Ah yes, the knees. Or at least the left one.

In November, Donley tore his MCL and patellar tendon when he crashed during giant slalom training at Copper Basin in Colorado.

“They always have these big nets on the side of the hill and I crashed through the net. It was set up close to the trees and I ended up hitting a tree with my leg,” he said. “I hit the tree so hard I didn’t feel my knee — my leg was hurting so bad.”

MRIs showed significant damage, and Donley chose physical therapy over immediate surgery.

He spent 2.5 months off snow and returned to skiing at the end of January wearing a full brace. The brace came off after a month, replaced by kinesiology tape, “and now I’m finally working away from using anything,” he said.

Neither the injury nor the brace slowed him down — he won nearly all of his races.

“My MCL healed really well but the patellar tendon, it’s hard to get blood flow, so I’m doing a lot of quad work. It’s pretty time-consuming. You’re holding a squat for minutes on end,” he said.

Donley does some kind of physical therapy every day, displaying a work ethic that predates his injury. During last year’s offseason he attended training camps in the summer and fall and supplemented it with dryland training and mountain biking. Come winter, he was training with the Alyeska Ski Club five days a week while also working out in a gym and attending physical therapy.
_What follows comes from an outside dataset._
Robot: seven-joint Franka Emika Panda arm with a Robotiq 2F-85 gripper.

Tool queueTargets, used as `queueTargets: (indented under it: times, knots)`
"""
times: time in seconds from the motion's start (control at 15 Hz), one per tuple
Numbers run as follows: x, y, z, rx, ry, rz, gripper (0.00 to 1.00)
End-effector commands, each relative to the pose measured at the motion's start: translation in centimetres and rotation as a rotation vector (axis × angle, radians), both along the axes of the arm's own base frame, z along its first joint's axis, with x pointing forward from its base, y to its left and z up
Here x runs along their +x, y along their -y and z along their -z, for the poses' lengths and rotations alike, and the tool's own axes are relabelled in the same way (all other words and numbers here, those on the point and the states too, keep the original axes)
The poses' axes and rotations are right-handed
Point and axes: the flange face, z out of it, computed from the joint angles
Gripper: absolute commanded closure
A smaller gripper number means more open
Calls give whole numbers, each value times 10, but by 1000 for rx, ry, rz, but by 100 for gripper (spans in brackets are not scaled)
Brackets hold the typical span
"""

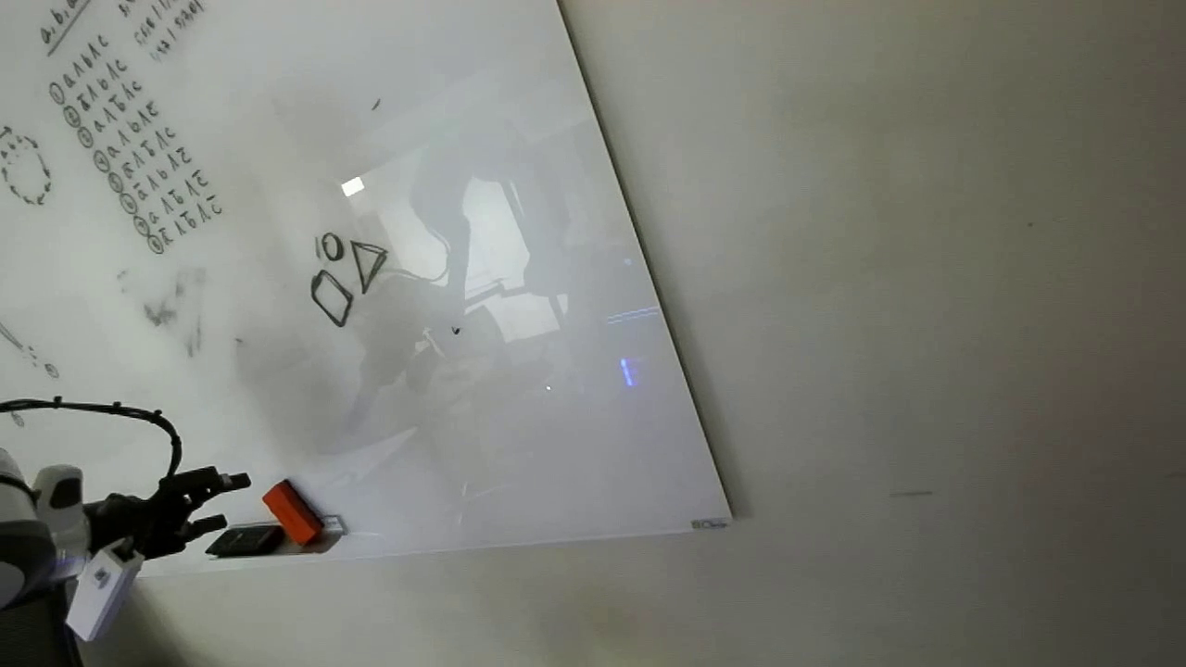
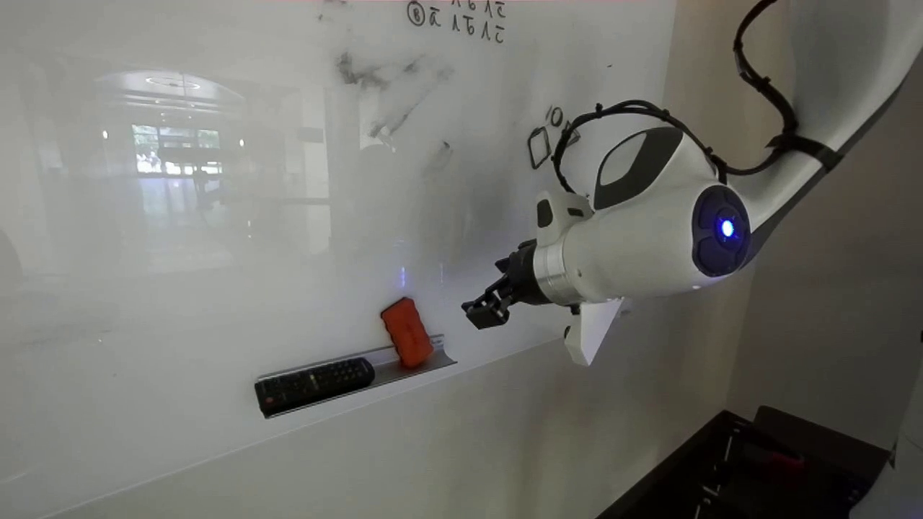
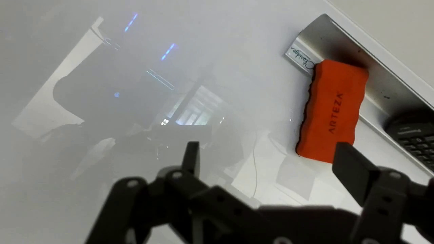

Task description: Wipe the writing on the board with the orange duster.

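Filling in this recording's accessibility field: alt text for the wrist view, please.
Orange ARTEZA duster, one end in a metal tray on a glossy whiteboard. The open gripper spans the bottom, holding nothing; a black remote, cut off at right, shares the tray.

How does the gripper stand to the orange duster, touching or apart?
Apart: both exterior views show a strip of bare board between the open gripper and the orange duster.

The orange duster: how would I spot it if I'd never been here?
Find the big whiteboard, then the short metal tray along its bottom edge. The orange duster leans with its lower end in that tray, beside a black remote control. Unlike the remote, it is a bright orange-red block printed ARTEZA.
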Motion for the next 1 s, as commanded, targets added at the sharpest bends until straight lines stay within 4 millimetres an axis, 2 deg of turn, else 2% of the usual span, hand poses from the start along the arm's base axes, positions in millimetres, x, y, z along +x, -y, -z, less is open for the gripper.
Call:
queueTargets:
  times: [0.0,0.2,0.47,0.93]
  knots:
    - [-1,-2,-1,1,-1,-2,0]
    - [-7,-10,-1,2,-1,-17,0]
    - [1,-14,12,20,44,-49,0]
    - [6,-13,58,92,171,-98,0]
“Donley’s commitment to the sport and work ethic are far beyond his years and are possible because of his love of skiing,” said Morgan Haymans, an Alyeska Ski Club coach.

Now, that commitment will take him to a ski school in the Lower 48.

Donley, who is wrapping up his sophomore year at West High, plans to spend the next two years at the Sun Valley Ski Education Foundation in Idaho, where he can walk to the ski slopes, have easier access to FIS races and take advantage of a flexible school schedule.

“I’m going down there this June for three weeks and do summer-school classes so (I) can drop a couple classes during the winter time,” he said.

It’s an exciting time, but also a bittersweet one, because the Alyeska Ski Club has been part of his life for so long. Donley is the second top skier to make the move to the Lower 48 — Daniel Ferucci joined the Steamboat Springs Winter Sports Club in Colorado this season and went on to win the slalom and giant slalom titles at the Rocky/Central Region U16 Championships.

For both boys, being closer to competitions and training opportunities was the deciding factor in their moves.

“I really love my team. The development with my coaches and being close to my family has been super awesome. But it’s always looming in the back of my head — it’s tough with the travel and (trying to balance) skiing and school. I’m glad I was able to experience all my U16 (years) and my sophomore and freshman years in Alaska.”